Jorn,
Thanks you for your reply. Here is what I tried as a simple test:
- tagged the names on about 20 resumes using "<START:person><END>"
notation
- concatenated them into a single text file.
- created a new .bin file using the following command
>opennlp TokenNameFinderTrainer -model persons.bin -lang en -data
train.txt -encoding UTF-8
- using this model file and TokenNameFinderModel tried to identify a name
in one of the resumes I used for training. (I can post the code if you
need.)
Should this work? If not, what am I doing wrong?
Thanks,
Sanjeev.
-----Original Message-----
From: Jörn Kottmann [mailto:[email protected]]

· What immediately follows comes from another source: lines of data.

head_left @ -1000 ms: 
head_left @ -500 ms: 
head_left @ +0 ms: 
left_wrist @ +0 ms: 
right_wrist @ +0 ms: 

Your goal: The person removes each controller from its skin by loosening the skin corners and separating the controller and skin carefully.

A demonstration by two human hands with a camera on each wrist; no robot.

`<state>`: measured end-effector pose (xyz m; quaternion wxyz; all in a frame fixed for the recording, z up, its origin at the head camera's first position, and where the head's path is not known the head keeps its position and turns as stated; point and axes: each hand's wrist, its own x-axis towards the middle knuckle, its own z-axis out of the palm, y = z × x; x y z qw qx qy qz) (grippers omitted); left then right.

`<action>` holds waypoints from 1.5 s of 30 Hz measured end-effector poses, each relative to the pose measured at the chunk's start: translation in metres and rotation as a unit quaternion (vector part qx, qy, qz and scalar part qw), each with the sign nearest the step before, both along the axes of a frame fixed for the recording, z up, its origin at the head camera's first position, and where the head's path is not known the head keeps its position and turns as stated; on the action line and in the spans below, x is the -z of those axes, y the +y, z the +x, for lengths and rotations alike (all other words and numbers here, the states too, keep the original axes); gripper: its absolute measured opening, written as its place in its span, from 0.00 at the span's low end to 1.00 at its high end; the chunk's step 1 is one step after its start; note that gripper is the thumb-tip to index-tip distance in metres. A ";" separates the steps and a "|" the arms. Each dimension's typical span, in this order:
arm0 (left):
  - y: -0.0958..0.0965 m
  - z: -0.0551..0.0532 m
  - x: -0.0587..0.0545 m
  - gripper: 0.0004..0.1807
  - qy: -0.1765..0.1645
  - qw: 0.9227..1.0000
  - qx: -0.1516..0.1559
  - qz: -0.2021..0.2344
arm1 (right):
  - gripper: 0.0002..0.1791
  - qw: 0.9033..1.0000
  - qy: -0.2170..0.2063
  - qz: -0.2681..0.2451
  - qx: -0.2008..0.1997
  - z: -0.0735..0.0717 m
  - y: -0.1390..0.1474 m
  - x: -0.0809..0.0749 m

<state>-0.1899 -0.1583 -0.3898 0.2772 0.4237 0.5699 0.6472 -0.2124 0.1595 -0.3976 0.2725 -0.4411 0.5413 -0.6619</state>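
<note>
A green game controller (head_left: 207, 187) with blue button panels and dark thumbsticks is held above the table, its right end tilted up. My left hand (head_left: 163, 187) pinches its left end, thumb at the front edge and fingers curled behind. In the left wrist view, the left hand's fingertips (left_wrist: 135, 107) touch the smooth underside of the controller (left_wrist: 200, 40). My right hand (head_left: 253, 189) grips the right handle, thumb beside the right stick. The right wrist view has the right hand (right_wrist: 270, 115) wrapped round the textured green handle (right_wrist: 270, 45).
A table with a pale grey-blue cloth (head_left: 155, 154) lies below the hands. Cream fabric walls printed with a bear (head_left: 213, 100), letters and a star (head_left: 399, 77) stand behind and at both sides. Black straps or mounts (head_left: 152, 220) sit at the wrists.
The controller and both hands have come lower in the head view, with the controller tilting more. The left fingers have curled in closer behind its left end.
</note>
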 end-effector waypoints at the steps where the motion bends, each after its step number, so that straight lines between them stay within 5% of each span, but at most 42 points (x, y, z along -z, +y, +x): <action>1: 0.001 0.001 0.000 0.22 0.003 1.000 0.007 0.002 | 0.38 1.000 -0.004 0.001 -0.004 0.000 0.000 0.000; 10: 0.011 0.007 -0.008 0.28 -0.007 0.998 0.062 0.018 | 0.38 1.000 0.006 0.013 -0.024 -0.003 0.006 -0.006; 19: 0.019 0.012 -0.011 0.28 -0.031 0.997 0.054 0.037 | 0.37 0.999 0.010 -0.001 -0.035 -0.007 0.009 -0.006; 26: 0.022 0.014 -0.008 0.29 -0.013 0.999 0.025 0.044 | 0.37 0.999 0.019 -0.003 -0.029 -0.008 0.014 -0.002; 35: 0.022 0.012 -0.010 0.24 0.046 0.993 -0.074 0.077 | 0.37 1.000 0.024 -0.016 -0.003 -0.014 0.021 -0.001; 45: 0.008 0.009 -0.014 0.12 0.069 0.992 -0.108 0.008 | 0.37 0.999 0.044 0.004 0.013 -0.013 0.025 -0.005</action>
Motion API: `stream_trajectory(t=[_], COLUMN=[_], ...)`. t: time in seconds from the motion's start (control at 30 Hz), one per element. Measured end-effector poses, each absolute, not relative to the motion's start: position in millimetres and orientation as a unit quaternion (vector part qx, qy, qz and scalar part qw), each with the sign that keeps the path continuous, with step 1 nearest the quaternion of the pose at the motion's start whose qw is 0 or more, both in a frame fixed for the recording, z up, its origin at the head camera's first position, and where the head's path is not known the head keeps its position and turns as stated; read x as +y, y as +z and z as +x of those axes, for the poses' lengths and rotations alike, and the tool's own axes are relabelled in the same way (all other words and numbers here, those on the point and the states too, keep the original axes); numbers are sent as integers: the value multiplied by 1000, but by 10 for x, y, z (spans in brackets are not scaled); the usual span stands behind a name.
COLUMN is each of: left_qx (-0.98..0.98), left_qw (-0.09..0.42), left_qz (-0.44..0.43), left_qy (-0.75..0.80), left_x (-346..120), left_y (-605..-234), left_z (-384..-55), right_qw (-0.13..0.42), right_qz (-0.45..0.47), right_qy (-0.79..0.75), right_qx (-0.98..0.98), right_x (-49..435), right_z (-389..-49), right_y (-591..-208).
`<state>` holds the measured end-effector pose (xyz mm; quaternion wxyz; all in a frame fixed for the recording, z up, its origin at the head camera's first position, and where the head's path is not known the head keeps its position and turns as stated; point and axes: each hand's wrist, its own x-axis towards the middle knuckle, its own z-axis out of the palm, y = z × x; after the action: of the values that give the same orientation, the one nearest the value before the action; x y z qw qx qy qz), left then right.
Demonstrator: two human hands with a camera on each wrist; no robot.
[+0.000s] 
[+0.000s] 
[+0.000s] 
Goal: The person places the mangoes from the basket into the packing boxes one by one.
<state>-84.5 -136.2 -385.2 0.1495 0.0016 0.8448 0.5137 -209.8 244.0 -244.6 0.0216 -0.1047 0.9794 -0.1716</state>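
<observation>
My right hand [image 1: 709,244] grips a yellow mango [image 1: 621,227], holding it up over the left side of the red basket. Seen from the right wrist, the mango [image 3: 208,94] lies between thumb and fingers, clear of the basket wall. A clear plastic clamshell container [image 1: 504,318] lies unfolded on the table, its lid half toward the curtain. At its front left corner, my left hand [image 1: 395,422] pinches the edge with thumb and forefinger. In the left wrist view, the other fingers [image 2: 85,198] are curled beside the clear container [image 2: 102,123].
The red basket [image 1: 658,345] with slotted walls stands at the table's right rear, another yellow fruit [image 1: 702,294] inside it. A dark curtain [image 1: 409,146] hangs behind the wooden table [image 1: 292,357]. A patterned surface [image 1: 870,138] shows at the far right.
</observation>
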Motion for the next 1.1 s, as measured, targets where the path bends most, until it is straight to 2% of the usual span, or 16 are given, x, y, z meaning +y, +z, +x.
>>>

Sent: Friday, March 28, 2014 5:04 AM
To: [email protected]
Subject: Re: Training new models
On 03/27/2014 11:35 PM, Sanjeev Sharma wrote:
> Hi,
>
>
>
> I am new to OpenNLP. I've been playing with chunking, tokenizing, POS
> tagging, and Name recognition for a few days. I've been following the
> example code and using preexisting models from
> http://opennlp.sourceforge.net/models-1.5/. I've been having some
> trouble with name recognition and organization recognition in that
> using the above mentioned models I can only identify common names or
> organizations like "Mike Smith" and "IBM". In addition I need to be
> able to find date ranges and technical language like "Java", "C++",
> and "HTML" (I should mention that my input is going to be resumes).
>
>
>
> I figured I need to train my own models, especially since my training
> data should look more like my input to give a better context (i.e.
resumes).
> I've been trying to find some information on how to do this in the
> documentation and also doing google searches. I found a few simple
> examples, but not much more. I did see the example in the
> documentation with the "<START:person> <END>" tags and the command
> line to process the training data into a .bin file, but nothing with
> organization names. I tried to look at one or two of the annotation
> guides and that created more questions than answers (for example, the
> annotation guides not consistent with each other or the example in the
> documentation. Are there pros and cons between the different formats?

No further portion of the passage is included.